To be serious: there will be a lot of tablet stuff on the PDC but you will not find it under the name Tablet PC. Recently I was wandering what direction the tablet is going to take. Some answers to that were already there on the PDC 2003. In the keynote of the PDC 2001 the tablet PC SDK was announced, tablet PC's themselves were available in 2002, about a year after that. The 2003 PDC was all about Longhorn and its presentation layer Avalon. Some bullet highlights from a 2003 presentation slide deck :
Avalon support for Pen Input and Ink:
Stylus is a 1st Class Input Device
System Controls are pen-aware
Any Avalon element can support ink
Improved Ink Recognition
Personalization
Ink Analysis
Support for more languages
Native Avalon Input Device
Tightly Integrated into Avalon Input Manager and Events system
Rich Stylus Events
Unified input stream for Stylus and Mouse
Stylus emulates mouse
Containment for promoted events in Avalon apps
Ink will be a 1st class citizen of the WinFx framework:
The presentation is almost two years old but still very worthwhile to study. You will recognize many parts of the tablet API as well as WinFx and the Longhorn programming model.
This year, on the Windows HEC conference there was another interesting presentation. Longhorn plans go further than pen and ink, fingertip touch will be added. To quote some bullets:
In Longhorn we are planning to add Touch as a new mode for Navigation and Control
Great complement to Pen and Speech Input
All navigation with Pen also works with Touch but is more efficient and intuitive - no pen required
Mouse operations: Tap and Double tap with finger
Advanced gestures: Finger flicks
Longhorn plans to enable easy precision targeting with finger
Stylus still preferred for ink input
To use touch requires a resistive digitizer type, to use a pen requires an ElectroMagnetic digitizer. Dual mode digitizers exist. From OS perspective there are two drivers; for the API touch is an extension on the Tablet's Ink API. The presentation has some great ideas how to overcome the problems of combined digitizers. Imagine resting your hand on the screen while writing with the pen. The first would fire of the resistive digitizer, the second the EM-digitizer.
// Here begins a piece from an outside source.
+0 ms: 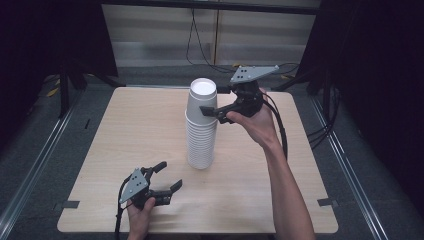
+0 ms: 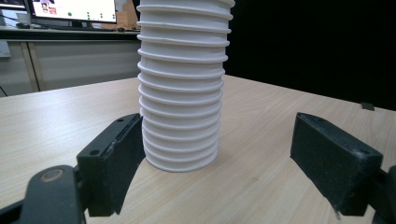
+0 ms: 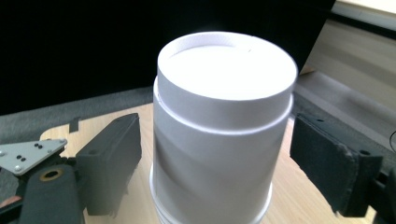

This is to be continued on the PDC 2005. If you're looking for tablet presentations, search for Avalon or straight for the functionality you're looking for. I.e. handwriting recognition. It's all becoming mainstream. Last february, Shawn van Ness, author the MS column mobile inkjots, has joined Microsoft as a PM to integrate the tablet API into Avalon to make it happen. I just wished he would blog a little more. As an MS employee he can't take part in bloggin' my way to the PDC. But I would read his scribbling anyway.